Quotewe (as societies reaching a certain level of development) had ALL you miss, and GOT RID OF IT. Sometimes at great cost. IT WAS THAT HATED.
I'm not talking about theocracy or communism though, at worst I'm talking about shire Toryism and post-war Labourism.  And, as I say, I don't think we should go back.  Liberalism's done well for the past 30 years but I think it's gone too far for both left and right, to the detriment of a lot of people at the bottom of society.  It's a question of how to keep the good bits and move on, for both left and right.

QuoteThe idea of a community of individuals, formed to maintain and protect their personal liberties (ie. liberalism), is not less valid, or able, to maintain a society than religious conservatism, or communism or whatever.
It was a Thatcher quote: 'You know, there is no such thing as society. There are individual men and women, and there are families.'
Let's bomb Russia!

Tamas

What do you mean it gone too far for both left and right? I would be inclined to say that left and right got left (haha) behind too much then.

Theory: nothing has changed in the last few decades, except that liberalism, or at least what we call liberalism, sort of bribed people, with a more or less constantly growing economy and that now seems to stop. I don't think it has to stop of course, but that's certainly the fear.

And as fear starts to kick in, instincts start to kick in as well, and as I said, I don't liberalism does well with instincts. Other, inferior ideologies do.


If there is anything to be done, it should be the return, or, creation, of a strong and determined liberal ideology. Sort of like a "radical middle", if you will.

The Brain

Women want me.
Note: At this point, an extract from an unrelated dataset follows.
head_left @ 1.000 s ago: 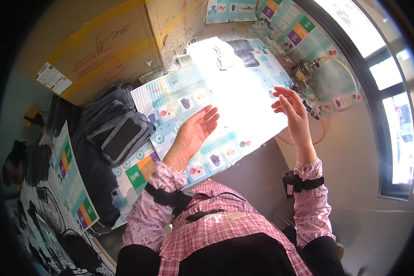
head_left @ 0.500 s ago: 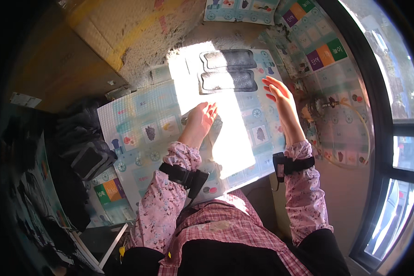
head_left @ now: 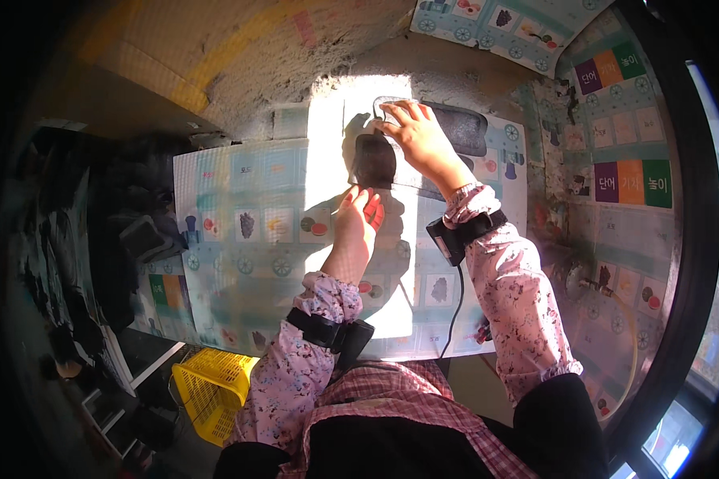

Men want to be with me.

MadImmortalMan

Urbanization had a huge role in this, I think. Living in a big city makes you anonymous and changes the way you think about your interactions with others. Any collective solution to anything created by such people is going to have a less-connected feel to it because that's the kind of lives they lead and the way they know to interact with the world. It will by definition be more done in bulk and uniform in approach.





"Stability is destabilizing." --Hyman Minsky

"Complacency can be a self-denying prophecy."
"We have nothing to fear but lack of fear itself." --Larry Summers

Neil

Quote from: MadImmortalMan on April 08, 2012, 04:46:25 PM
Urbanization had a huge role in this, I think. Living in a big city makes you anonymous and changes the way you think about your interactions with others. Any collective solution to anything created by such people is going to have a less-connected feel to it because that's the kind of lives they lead and the way they know to interact with the world. It will by definition be more done in bulk and uniform in approach.
And now that anonymity is going away.
I do not hate you, nor do I love you, but you are made out of atoms which I can use for something else.